Thaddeus Vincenty (born Tadeusz Szpila; 27 October 1920 – 6 March 2002) was a Polish American geodesist who worked with the U.S. Air Force and later the National Geodetic Survey to adapt three-dimensional adjustment techniques to NAD 83.
He devised Vincenty's formulae, a geodesic calculation technique published in 1975 which is accurate to about half a millimeter.

Vincenty's studies were interrupted by World War II, and he eventually arrived in a displaced persons camp. He arrived in the United States in 1947, and took his father's first name as his surname.
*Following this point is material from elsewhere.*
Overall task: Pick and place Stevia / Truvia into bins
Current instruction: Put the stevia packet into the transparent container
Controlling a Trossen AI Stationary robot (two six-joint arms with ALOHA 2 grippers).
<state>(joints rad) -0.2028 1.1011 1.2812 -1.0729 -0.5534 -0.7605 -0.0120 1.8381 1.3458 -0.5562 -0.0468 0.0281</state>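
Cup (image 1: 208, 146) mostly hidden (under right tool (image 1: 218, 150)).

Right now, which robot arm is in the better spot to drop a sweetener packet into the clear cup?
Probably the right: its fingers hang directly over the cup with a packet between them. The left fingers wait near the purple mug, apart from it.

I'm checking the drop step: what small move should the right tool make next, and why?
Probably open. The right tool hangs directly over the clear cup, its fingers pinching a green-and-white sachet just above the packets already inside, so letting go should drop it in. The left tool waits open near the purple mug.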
Within months, he enlisted in the Air Force, and only became involved in computer programming and surveying in 1957. After studying via correspondence courses, he published his first research paper in 1963. After 30 years in the Air Force, he left Cheyenne, Wyoming, and took a position at National Geodetic Survey.

His contributions to the NAD 83 include the introduction of three dimensional Earth-centered coordinates, which unifies locations on Earth with locations in space, an essential development for the Global Positioning System.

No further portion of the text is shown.